❯ Guillaume Laforge

Pretty-print Markdown on the console

With Large Language Models loving to output Markdown responses, I’ve been wanting to display those Markdown snippets nicely in the console, when developing some LLM-powered apps and experiments. At first, I thought I could use a Markdown parser library, and implement some kind of output formatter to display the text nicely, taking advantage of ANSI color codes and formats. However it felt a bit over-engineered, so I thought “hey, why not just use some simple regular expressions!” (and now you’ll tell me I have a second problem with regexes)

In this blog post, I just want to share the few lines of code I’ve added in a utility class to output Markdown content nicely.
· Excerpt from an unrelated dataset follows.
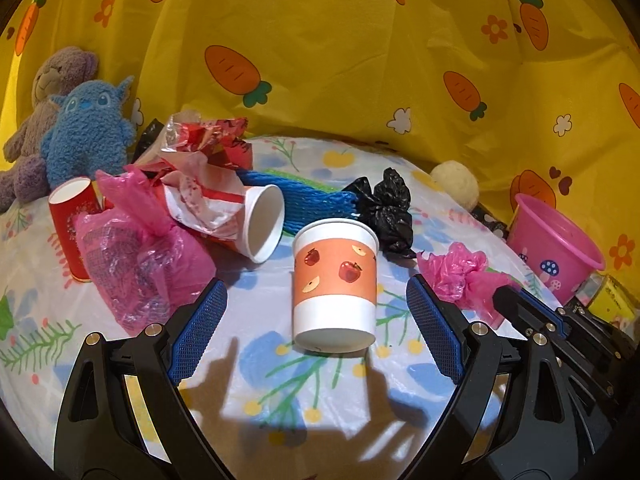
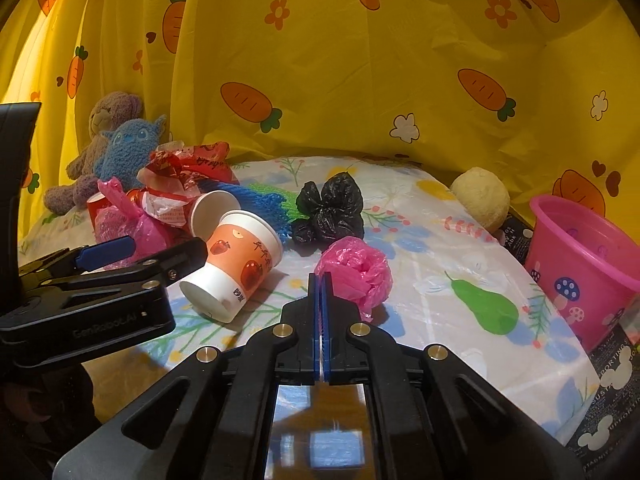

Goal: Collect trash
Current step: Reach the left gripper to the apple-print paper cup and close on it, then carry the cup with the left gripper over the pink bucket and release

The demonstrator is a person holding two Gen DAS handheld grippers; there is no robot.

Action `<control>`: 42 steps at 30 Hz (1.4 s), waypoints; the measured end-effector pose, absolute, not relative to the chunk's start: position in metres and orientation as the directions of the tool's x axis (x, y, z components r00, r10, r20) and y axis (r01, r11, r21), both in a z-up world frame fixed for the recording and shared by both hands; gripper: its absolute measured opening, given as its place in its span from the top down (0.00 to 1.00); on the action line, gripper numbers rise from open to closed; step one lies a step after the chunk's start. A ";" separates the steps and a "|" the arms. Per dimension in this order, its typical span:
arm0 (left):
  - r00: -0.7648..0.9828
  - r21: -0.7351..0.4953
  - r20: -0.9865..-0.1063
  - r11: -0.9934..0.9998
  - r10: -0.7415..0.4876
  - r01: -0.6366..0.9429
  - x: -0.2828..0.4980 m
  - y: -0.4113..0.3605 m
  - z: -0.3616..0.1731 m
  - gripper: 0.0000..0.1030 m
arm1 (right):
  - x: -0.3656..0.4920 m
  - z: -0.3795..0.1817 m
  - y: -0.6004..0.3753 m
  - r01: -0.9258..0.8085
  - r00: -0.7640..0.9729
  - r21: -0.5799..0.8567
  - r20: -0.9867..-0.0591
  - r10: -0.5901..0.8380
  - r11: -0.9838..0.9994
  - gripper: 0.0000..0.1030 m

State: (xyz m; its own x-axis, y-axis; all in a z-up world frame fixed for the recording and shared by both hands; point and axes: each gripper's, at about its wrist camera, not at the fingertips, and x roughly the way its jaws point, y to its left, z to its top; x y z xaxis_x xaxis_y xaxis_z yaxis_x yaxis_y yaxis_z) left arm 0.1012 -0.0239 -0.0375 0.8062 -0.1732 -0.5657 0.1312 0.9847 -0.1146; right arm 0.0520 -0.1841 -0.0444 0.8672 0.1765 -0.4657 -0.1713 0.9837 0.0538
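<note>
1. Trash heap at far left: red cup [image 1: 70, 228], pink bag [image 1: 140, 264], tipped white cup [image 1: 262, 224].
2. Left gripper [image 1: 316, 332] spread open around the apple-print cup [image 1: 335, 284], pads not touching it.
3. Black bag [image 1: 384, 212] sits farther back.
4. Right gripper [image 2: 321, 280] is closed, pinching an edge of the crumpled pink bag [image 2: 356, 270].
5. Pink bucket [image 2: 584, 268] stands at right.

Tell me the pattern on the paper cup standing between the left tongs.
Paper cup: white with an orange band printed with red apples, clearest in the left wrist view.
</note>
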 end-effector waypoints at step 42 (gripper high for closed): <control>0.768 -0.143 -0.517 0.923 -0.378 0.358 0.096 -0.109 0.019 0.48 | 0.017 0.001 -0.260 -0.065 0.939 0.034 -0.335 0.073 0.997 0.98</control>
It’s not covering all the bells & whistles of the Markdown syntax (in particular things like Github flavored extensions, like arrays, etc.) but it’s good enough for my use case.

Markdown syntax highlighting on the console

public static String markdown(String md) {
  return md
    // Bold
    .replaceAll("\\*\\*(.*?)\\*\\*", "\u001B[1m$1\u001B[0m")
    // Italic
    .replaceAll("\\*(.*?)\\*", "\u001B[3m$1\u001B[0m")
    // Underline
    .replaceAll("__(.*?)__", "\u001B[4m$1\u001B[0m")
    // Strikethrough
    .replaceAll("~~(.*?)~~", "\u001B[9m$1\u001B[0m")
    // Blockquote
    .replaceAll("(> ?.*)",
        "\u001B[3m\u001B[34m\u001B[1m$1\u001B[22m\u001B[0m")
    // Lists (bold magenta number and bullet)
    .replaceAll("([\\d]+\\.|-|\\*) (.*)",
        "\u001B[35m\u001B[1m$1\u001B[22m\u001B[0m $2")
    // Block code (black on gray)
    .replaceAll("(?s)```(\\w+)?\\n(.*?)\\n```",
        "\u001B[3m\u001B[1m$1\u001B[22m\u001B[0m\n\u001B[57;107m$2\u001B[0m\n")
    // Inline code (black on gray)
    .replaceAll("`(.*?)`", "\u001B[57;107m$1\u001B[0m")
    // Headers (cyan bold)
    .replaceAll("(#{1,6}) (.*?)\n",
        "\u001B[36m\u001B[1m$1 $2\u001B[22m\u001B[0m\n")
    // Headers with a single line of text followed by 2 or more equal signs
    .replaceAll("(.*?\n={2,}\n)",
        "\u001B[36m\u001B[1m$1\u001B[22m\u001B[0m\n")
    // Headers with a single line of text followed by 2 or more dashes
    .replaceAll("(.*?\n-{2,}\n)",
        "\u001B[36m\u001B[1m$1\u001B[22m\u001B[0m\n")
    // Images (blue underlined)
    .replaceAll("!\\[(.*?)]\\((.*?)\\)",
        "\u001B[34m$1\u001B[0m (\u001B[34m\u001B[4m$2\u001B[0m)")
    // Links (blue underlined)
    .replaceAll("!?\\[(.*?)]\\((.*?)\\)",
        "\u001B[34m$1\u001B[0m (\u001B[34m\u001B[4m$2\u001B[0m)");
}

This can easily be translated into other programming languages. Just be careful with the small differences in syntax of regular expressions.

For the following Markdown text:

# Main title

Big title

## Subtitle

Small title

# Bold and italic

Some **bold text**.
Bits of _italicized text_.
It's **underlined**.
And ~~striked through~~.

## Links

A [link](https://www.example.com) to an article.

![alt text](image.jpg)

### Quoting

> a quote of someone famous, potentially wrapping around multiple lines.

# Lists

1. First item
2. Second item
3. Third item

- First item
- Second item
- Third item

# Code

Some inline `code` inside a paragraph.
Return type is `void` and args are `String[]`.

A fenced code block:

```java
public class Hello {
    public static void main(String[] args) {
        System.out.println("Hello World!");
    }
}
```

On the console output, the above Markdow document would be rendered as follows:

Do you like this Markdown syntax highlighting?

Bonus points

At first, in my utility class, I only had methods for adding some colors in my program outputs. Even if you don’t use Markdown, those touches of color can be useful to differentiate key parts of your output.

So I created some methods for wrapping text in ANSI codes:

public static String red(String msg) {
    return "\u001B[31m" + msg + "\u001B[0m";
}

public static String green(String msg) {
    return "\u001B[31m" + msg + "\u001B[0m";
}
//...
public static String bold(String msg) {
    return "\u001B[1m" + msg + "\u001B[0m";
}

public static String italic(String msg) {
    return "\u001B[3m" + msg + "\u001B[0m";
}
//...

You can combine them like in bold(green(msg)), add more colors, or even write some fancy rainbow text! As long as the output is still readable, it’s all fair game!